Hear This: Ando Media Seeks MRC Nod
In another sign that Web-based radio has gone mainstream, Ando Media said it's submitting its Webcast Metrics service to the Media Rating Council for accreditation.
Ando Media claims it already handles measurement of Internet radio for over 6,500 clients through Webcast Metrics, using a combination of server- and client-side data, with additional capabilities like impression reporting for royalty purposes.
It is an interesting hybrid, in that it also provides services like inserting audio, video and display ads in both streaming media and downloaded content like podcasts -- making it a distribution platform as well as a measurement specialist. These latter capabilities were augmented by last month's merger with Spacial Audio, which focuses on automation, ad insertion and related services for mostly pure-play online radio sites.
The MRC is a quasi-official organization formed at the behest of Congress to vet media ratings as an industry-supported alternative to direct government regulation. It is funded by contributions from media companies, which agree to use MRC accreditation as a minimum standard for a new ratings system.
The MRC doesn't reveal any details about its deliberations -- except to confirm when a methodology has received accreditation.
Paul Krasinski, Ando's chief operating officer, said: "Accreditation will not only validate our metrics, but it will give the Internet audio industry a measurement standard that's been validated at the very highest level.

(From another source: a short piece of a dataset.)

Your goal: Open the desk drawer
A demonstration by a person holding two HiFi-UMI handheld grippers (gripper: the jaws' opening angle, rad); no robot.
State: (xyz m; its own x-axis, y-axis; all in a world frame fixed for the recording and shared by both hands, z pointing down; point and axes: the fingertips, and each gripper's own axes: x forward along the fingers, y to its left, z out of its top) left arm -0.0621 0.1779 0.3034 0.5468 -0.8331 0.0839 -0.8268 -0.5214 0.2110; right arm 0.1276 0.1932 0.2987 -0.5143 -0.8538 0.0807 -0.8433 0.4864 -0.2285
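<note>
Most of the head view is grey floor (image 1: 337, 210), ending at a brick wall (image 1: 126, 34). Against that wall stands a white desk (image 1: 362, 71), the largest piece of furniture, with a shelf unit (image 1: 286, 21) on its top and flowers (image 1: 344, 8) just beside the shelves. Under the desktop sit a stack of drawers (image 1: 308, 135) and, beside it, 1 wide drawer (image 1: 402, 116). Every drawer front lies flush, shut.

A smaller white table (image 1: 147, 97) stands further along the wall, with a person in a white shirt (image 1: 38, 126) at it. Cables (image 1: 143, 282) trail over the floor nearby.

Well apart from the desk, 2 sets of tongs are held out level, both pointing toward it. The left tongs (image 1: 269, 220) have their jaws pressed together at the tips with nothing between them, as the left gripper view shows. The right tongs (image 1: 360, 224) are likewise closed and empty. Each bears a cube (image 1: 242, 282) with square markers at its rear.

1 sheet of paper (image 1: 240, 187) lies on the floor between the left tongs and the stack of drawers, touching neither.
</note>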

["Ando's] participation in the audit and accreditation process demonstrates its leadership in bringing greater transparency and accountability to this emerging media space," added George Ivie, the executive director of the MRC.
Pure-play online radio sites and traditional broadcasters alike are hoping for big growth in digital ad revenues as the economy begins to recover. So far, digital ad revenue has remained a small part of total revenues. According to ZenithOptimedia, Internet radio will attract about $288 million of ad spending in 2009 -- or just 2% of radio's total projected revenues this year.